=== WHAT THE TASK REQUIRES ===
From the entries that follow, gather each line holding the word "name".

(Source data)
::::::::

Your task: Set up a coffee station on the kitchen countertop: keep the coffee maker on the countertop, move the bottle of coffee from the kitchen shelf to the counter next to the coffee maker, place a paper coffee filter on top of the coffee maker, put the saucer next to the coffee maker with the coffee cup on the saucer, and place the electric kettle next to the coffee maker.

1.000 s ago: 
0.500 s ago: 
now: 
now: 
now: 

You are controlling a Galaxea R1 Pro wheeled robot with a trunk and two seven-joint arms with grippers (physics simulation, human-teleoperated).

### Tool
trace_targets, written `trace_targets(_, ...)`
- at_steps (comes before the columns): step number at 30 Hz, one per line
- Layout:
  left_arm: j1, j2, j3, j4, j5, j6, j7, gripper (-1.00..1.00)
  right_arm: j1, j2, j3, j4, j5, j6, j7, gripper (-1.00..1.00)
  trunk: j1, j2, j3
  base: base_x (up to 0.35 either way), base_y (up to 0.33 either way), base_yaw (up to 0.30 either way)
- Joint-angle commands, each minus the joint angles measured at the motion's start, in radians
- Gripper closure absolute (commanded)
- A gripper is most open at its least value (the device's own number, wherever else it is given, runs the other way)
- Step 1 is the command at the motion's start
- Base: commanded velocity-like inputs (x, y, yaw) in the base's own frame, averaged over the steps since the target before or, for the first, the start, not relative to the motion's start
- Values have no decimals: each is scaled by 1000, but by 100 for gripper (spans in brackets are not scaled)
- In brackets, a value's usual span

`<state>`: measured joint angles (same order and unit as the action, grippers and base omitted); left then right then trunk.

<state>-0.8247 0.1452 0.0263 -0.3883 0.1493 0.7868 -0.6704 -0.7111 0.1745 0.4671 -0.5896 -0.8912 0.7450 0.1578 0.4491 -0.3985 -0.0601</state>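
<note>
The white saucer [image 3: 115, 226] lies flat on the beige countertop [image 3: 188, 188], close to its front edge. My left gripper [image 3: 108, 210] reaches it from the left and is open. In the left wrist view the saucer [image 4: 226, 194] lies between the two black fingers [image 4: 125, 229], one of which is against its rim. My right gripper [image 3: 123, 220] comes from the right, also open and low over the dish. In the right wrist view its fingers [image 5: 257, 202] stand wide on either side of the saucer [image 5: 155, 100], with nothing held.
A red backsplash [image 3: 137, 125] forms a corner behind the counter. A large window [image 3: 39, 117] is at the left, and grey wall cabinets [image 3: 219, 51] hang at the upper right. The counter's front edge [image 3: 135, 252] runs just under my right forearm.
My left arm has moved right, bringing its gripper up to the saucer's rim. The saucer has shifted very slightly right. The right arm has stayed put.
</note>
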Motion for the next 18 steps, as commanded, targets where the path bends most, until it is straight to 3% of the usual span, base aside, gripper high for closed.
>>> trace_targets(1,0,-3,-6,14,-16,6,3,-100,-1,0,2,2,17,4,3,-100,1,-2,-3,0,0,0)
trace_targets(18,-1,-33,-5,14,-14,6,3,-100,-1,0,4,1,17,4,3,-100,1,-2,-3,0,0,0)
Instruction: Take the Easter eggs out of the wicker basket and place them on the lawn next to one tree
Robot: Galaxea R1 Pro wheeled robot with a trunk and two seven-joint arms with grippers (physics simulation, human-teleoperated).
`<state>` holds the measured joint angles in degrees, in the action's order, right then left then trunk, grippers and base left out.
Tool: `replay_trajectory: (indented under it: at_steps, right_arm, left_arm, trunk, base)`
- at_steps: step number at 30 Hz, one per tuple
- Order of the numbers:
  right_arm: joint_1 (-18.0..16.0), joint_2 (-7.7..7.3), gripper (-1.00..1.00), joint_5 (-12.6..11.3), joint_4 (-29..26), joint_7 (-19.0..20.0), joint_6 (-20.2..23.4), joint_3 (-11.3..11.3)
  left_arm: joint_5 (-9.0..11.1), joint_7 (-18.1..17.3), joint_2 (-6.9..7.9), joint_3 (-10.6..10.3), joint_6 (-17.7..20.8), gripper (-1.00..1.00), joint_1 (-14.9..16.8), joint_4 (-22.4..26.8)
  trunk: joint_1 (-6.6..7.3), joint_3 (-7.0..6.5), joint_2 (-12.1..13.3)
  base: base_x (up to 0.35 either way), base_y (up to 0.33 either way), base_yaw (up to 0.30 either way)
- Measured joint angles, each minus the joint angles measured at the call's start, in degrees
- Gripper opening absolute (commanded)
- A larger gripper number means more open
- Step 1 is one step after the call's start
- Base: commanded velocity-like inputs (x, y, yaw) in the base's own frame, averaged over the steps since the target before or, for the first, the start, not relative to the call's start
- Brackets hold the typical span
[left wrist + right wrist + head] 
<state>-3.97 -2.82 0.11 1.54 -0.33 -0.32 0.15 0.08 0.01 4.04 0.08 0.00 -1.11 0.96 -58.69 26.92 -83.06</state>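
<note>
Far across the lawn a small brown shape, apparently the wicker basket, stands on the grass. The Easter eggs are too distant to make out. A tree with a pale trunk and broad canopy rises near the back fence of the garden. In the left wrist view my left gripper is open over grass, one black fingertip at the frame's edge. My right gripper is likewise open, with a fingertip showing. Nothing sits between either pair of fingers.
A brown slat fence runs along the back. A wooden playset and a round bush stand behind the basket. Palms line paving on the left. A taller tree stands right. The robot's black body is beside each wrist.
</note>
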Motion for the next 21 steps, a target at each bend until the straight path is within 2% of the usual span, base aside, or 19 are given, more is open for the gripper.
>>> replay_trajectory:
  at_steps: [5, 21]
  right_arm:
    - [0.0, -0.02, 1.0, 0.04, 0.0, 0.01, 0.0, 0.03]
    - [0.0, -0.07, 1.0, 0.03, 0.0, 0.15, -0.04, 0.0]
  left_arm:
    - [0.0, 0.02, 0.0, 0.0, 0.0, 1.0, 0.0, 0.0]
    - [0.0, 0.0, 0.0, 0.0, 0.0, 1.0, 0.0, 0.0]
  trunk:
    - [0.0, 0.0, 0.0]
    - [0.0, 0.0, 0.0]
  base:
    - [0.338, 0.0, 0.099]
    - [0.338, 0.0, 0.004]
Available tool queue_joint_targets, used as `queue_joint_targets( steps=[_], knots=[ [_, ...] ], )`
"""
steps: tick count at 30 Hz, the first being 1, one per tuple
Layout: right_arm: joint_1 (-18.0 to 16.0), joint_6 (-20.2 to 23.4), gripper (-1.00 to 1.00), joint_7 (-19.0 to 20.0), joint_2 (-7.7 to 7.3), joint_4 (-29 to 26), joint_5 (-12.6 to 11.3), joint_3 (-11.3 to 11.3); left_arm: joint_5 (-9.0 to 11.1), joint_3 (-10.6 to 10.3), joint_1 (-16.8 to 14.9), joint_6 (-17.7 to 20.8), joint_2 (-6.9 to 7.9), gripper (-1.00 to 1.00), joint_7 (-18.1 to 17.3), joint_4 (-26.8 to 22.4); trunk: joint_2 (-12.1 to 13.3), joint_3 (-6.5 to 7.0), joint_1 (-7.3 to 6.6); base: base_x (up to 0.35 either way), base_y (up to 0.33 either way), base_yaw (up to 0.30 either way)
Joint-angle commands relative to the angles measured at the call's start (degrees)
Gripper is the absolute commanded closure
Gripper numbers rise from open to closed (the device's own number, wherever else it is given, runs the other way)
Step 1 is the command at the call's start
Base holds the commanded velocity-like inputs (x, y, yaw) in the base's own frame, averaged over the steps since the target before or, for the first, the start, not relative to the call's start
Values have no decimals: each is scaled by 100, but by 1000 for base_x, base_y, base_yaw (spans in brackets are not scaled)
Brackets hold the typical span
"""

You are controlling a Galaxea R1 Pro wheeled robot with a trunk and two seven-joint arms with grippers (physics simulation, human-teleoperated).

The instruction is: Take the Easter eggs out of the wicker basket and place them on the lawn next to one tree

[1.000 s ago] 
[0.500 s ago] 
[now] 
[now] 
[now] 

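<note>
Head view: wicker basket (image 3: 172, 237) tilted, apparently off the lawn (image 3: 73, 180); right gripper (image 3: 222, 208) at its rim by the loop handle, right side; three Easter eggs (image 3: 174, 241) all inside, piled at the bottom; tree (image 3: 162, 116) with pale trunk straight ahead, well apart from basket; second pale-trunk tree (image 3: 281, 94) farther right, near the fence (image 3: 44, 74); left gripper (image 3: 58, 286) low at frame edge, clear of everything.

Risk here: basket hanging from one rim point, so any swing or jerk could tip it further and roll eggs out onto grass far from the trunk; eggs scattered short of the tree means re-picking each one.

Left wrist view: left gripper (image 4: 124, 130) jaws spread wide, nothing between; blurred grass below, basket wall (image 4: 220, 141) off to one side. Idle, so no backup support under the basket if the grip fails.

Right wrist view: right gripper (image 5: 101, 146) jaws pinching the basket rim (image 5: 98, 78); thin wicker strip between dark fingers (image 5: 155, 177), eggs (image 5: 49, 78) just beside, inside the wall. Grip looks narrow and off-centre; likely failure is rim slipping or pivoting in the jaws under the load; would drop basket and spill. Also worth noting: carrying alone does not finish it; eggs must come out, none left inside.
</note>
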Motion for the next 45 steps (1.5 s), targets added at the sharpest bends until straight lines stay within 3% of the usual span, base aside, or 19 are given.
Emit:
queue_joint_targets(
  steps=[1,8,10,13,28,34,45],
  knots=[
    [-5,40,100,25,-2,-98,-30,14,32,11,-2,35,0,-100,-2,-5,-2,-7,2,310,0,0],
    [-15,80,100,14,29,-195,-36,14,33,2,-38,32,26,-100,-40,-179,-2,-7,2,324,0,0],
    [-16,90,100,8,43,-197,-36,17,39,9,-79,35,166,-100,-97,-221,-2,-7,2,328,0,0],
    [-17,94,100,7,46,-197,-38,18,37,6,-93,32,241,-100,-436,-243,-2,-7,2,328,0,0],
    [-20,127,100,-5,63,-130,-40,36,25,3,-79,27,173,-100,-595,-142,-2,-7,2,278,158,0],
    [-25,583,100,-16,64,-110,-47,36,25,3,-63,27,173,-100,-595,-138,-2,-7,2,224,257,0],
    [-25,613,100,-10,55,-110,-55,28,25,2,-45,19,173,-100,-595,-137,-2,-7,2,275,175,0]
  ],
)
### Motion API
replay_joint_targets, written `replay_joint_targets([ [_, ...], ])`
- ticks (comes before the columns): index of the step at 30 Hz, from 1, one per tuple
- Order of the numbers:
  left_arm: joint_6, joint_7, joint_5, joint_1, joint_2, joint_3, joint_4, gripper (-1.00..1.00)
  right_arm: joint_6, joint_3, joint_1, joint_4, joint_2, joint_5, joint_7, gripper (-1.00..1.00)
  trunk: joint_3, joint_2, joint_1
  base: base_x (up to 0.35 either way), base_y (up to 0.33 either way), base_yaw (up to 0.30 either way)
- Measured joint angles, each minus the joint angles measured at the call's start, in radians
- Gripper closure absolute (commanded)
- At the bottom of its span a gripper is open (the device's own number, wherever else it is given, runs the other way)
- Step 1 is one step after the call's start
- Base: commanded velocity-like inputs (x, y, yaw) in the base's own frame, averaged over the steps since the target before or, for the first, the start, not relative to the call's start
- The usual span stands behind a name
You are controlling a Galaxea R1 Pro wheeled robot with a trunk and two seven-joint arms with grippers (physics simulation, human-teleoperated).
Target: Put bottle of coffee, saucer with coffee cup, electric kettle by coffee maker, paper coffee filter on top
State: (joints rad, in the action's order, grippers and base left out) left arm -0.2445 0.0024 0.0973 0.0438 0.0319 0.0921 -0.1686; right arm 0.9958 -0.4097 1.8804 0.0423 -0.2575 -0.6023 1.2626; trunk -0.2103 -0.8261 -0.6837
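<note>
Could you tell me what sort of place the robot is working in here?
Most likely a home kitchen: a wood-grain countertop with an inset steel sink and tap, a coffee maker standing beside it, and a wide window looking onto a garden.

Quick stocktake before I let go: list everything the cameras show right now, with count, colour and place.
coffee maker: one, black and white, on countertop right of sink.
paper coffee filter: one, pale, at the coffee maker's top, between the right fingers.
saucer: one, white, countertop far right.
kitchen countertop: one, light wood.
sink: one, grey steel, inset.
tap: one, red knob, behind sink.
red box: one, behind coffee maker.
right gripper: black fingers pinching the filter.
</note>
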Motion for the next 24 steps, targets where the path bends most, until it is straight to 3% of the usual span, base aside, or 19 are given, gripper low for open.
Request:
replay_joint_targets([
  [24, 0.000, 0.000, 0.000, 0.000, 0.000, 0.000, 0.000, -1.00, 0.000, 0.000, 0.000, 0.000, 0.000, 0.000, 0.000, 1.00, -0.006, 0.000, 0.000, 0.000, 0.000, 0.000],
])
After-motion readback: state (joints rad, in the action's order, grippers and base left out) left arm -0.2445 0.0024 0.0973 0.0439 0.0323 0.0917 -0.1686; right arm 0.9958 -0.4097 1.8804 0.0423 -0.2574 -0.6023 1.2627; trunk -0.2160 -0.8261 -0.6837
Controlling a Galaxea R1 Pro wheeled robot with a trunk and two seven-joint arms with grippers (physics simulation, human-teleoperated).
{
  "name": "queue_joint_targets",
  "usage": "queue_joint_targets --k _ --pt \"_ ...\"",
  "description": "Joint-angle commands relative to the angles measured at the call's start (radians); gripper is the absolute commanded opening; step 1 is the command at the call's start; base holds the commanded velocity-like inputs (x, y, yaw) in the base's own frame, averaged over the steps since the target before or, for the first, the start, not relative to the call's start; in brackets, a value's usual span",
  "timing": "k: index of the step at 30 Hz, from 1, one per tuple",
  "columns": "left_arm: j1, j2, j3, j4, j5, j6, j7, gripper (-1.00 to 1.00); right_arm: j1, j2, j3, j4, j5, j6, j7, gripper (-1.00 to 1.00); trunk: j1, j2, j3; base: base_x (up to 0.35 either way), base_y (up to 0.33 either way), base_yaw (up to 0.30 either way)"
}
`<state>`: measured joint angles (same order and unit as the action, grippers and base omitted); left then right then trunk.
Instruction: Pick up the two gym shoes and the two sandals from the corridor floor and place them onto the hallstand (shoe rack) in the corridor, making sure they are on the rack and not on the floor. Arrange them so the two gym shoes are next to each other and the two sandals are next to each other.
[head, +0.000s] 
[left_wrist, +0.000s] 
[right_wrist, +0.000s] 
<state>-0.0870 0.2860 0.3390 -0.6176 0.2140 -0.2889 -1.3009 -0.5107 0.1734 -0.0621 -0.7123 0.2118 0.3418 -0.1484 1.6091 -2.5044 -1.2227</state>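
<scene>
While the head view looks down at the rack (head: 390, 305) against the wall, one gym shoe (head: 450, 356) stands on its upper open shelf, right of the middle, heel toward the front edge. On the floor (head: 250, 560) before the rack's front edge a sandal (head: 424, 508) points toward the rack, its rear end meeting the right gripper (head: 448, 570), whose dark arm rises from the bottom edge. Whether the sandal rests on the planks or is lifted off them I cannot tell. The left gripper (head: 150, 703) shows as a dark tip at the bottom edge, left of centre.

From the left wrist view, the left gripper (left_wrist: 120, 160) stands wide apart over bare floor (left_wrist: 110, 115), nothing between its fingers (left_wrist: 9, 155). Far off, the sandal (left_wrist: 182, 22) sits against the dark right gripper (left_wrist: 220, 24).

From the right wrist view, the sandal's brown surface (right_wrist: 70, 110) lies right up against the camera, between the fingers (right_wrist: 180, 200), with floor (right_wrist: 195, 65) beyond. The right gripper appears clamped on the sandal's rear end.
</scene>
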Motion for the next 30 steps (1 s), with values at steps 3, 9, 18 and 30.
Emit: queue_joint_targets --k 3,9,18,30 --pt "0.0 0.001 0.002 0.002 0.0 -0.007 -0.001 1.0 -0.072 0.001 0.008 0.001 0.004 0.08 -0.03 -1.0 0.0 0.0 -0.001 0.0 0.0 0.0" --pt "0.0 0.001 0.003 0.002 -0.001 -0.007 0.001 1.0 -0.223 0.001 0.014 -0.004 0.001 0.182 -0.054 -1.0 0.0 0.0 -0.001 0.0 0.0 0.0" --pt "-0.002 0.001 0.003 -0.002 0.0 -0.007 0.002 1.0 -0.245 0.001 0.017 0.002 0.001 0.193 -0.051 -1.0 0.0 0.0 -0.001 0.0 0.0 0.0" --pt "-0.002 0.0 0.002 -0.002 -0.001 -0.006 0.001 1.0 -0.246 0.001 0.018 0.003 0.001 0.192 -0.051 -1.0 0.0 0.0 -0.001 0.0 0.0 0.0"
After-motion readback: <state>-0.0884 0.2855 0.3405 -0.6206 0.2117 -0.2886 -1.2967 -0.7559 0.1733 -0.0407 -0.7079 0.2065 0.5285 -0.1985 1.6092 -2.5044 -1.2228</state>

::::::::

=== RESPONSE TO THE TASK ===
- The usual span stands behind a name
  "name": "queue_joint_targets",

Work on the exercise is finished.